- _Exercise description_
If a line in the entries below includes the string "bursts", copy it out.

Data provided section start

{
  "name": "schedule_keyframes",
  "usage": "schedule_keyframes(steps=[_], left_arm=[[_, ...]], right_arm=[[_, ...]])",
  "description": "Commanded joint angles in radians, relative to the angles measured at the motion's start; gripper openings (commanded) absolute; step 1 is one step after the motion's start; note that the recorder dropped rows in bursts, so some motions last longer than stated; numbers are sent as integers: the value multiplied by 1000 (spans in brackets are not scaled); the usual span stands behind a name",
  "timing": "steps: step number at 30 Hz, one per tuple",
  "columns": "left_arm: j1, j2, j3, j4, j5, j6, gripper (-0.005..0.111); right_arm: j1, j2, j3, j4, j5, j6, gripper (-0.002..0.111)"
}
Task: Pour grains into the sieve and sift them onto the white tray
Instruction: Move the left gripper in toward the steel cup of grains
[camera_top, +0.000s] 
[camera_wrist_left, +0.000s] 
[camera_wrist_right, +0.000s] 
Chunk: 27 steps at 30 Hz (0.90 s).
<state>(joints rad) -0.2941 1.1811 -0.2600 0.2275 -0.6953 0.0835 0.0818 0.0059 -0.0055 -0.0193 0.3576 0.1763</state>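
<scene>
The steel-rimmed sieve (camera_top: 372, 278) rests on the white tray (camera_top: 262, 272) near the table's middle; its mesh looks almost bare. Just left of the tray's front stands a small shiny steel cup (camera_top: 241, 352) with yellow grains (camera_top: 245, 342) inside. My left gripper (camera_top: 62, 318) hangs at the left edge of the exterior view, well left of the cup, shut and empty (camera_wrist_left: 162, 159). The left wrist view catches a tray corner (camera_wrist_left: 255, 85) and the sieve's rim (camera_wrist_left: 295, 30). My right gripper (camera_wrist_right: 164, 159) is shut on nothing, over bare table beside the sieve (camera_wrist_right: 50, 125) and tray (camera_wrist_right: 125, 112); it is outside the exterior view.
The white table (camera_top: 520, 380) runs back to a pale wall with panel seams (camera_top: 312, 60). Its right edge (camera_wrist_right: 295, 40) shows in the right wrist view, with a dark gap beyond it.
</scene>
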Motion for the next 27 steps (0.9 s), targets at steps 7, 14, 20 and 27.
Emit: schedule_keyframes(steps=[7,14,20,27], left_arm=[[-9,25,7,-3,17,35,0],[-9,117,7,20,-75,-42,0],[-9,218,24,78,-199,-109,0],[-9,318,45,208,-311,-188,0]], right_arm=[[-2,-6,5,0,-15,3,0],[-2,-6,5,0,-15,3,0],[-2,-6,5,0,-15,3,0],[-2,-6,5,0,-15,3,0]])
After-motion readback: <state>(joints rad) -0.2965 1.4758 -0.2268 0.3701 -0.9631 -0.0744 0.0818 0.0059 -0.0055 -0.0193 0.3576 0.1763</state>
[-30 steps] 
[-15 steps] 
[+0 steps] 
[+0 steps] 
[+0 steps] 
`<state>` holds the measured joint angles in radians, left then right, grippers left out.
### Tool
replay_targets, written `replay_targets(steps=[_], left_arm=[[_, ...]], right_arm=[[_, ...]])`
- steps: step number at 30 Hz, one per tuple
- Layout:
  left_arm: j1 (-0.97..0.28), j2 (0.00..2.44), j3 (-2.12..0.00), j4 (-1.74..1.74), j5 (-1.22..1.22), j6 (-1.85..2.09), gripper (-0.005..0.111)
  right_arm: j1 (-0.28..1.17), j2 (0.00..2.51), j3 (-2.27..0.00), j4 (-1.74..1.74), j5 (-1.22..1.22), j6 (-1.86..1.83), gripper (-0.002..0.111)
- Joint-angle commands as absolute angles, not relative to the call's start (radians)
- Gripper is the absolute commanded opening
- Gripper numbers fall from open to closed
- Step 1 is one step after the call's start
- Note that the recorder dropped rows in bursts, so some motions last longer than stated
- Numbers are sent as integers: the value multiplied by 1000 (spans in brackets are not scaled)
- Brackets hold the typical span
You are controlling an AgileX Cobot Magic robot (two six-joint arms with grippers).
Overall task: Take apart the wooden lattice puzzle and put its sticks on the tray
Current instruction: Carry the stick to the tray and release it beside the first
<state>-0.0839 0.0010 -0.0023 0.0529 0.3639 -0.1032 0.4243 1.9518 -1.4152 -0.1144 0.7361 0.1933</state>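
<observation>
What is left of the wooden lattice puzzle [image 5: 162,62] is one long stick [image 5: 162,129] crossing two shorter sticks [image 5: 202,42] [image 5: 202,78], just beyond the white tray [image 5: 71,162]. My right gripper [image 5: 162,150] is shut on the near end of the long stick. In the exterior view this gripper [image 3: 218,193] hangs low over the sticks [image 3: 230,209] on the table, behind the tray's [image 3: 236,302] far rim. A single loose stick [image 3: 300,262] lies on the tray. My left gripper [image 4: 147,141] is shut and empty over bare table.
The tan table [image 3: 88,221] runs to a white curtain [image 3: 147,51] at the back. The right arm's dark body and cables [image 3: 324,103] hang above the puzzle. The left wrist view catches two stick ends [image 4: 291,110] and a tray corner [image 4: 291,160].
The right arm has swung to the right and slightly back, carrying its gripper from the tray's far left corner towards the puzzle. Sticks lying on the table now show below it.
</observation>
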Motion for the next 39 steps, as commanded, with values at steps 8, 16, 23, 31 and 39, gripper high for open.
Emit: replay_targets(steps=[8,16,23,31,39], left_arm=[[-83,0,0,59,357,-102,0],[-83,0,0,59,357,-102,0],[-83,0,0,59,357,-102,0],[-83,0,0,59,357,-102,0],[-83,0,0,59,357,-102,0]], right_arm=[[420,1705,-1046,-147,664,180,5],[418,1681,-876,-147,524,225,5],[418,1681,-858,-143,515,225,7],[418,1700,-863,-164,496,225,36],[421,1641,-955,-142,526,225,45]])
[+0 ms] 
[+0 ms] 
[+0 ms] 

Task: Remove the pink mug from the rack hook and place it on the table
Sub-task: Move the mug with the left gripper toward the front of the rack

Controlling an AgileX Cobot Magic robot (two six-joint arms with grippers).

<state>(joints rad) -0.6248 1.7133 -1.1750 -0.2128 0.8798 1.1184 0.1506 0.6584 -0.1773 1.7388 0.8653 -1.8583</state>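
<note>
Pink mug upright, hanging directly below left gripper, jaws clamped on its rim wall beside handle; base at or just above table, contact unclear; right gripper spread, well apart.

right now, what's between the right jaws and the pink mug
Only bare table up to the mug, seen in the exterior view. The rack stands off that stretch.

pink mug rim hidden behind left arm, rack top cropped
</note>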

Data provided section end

- _Finished exercise_
  "description": "Commanded joint angles in radians, relative to the angles measured at the motion's start; gripper openings (commanded) absolute; step 1 is one step after the motion's start; note that the recorder dropped rows in bursts, so some motions last longer than stated; numbers are sent as integers: the value multiplied by 1000 (spans in brackets are not scaled); the usual span stands behind a name",
- Note that the recorder dropped rows in bursts, so some motions last longer than stated

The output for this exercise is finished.